Dans un roman autobiographique, Veille de fête, Roger Boutefeu nous a conté son difficile apprentissage pour devenir un homme : né un peu avant 1914, gosse de la zone, orphelin à douze ans, commis de ferme, clochard, couvreur-plombier, camelot, imprimeur, etc., il se forme et milite, de 1929 à 1936, au sein de la CGT et de l’Union anarchiste. Puis il part pour la guerre d’Espagne. Au retour ses écrits contre la guerre qui s’annonce lui valent un emprisonnement au quartier politique de la Santé ; jusqu’au 2 septembre 1939. Je reste un barbare est la suite, non moins mouvementé, de ce témoignage. En prison, l’anarcho-syndicaliste, sans Dieu et sans église depuis l’enfance, rencontre Quelqu’un, grâce à un livre : l’Évangile ; Quelqu’un, désormais, qui l’appelle, personnellement, inexorablement. Nous avons, ici, l’histoire tumultueuse d’une réponse disputée pendant onze ans. Directeur d’un centre de formation professionnelle, secrétaire général d’une compagnie théâtrale, bûcheron et – longue expérience, la plus décisive – berger, le « barbare » ne se sera jamais embarrassé de fausses « politesses » avant de dire « oui » à celui qui le harcelait et d’entre dans sa Bergerie.
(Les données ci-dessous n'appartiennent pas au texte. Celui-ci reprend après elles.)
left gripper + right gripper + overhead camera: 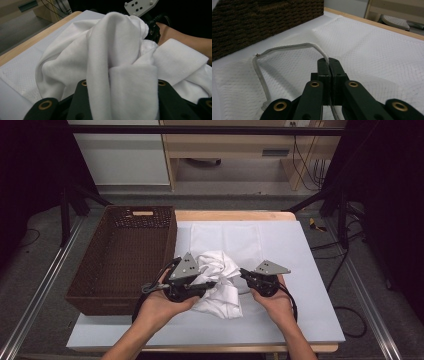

Né en 1911 et mort en 1992, Roger Boutefeu eut une enfance miséreuse et fut très jeune sur le « trimard ». C’est sur la route qu’il eut ses premiers contacts avec des bûcherons libertaires. Il demeurait à Paris avant la Seconde Guerre mondiale et travaillait comme sangleur dans une entreprise de presse. Il fut, en 1933, gérant de Rectitude, organe de la Ligue des objecteurs de conscience où il écrivait sous le pseudonyme de A. Duret.
Militant de la CGT de 1929 à 1936 puis de l’Union anarchiste (UA), il écrivit : "Je serais mort à moi-même, à la vie, si je n’avais poussé la porte de la CGT et des milieux libertaires... Je dois à la CGT la connaissance. Aux milieux libertaires, la propreté".
Volontaire en Espagne à l’été 1936, il envoya plusieurs articles et comptes rendus au Libertaire. Revenu en France il fut, de septembre 1937 à août 1938, gérant du Libertaire et, en 1939, membre de la commission administrative de l’UA.
Condamné en janvier 1939 à douze et dix-huit mois de prison pour « provocation de militaires à la désobéissance dans le but de propagande anarchiste », il se convertit au catholicisme pendant sa détention à la prison de la Santé. Il écrivit par la suite plusieurs ouvrages où il raconta sa joie d’avoir " rencontré Dieu " (cf. Je reste un barbare et Journal du barbare). À sa sortie de prison le 2 septembre 1939, il ne semble pas s’être rallié au pétainisme.
A la Libération il collabora à la revue Maintenant (Paris, 1945-juin 1948, 10 numéros) fondée par Henry Poulaille, puis aux Cahiers du peuple (Paris, 1946-1947, 3 numéros) fondés par Michel Ragon.
Renouant avec le christianisme social, Roger Boutefeu écrivait : "Charnellement, je suis lié aux faibles, aux exploités, sprituellement lié à leur âme collective, à leur idée de vie. La volonté de faire avancer l’heure de la justice, de la paix et de la fraternité me tient debout... Le fait d’être de l’Egilse, d’en faire partie intégrée et intégrante n’y change rien : le peuple est proche du Seigneur. Je ne puis aimer les pauvres et avaliser un système économique et social qui en fabrique par millions". Boutefeu appartient à une espèce rare, celle des écrivains prolétariens chrétiens.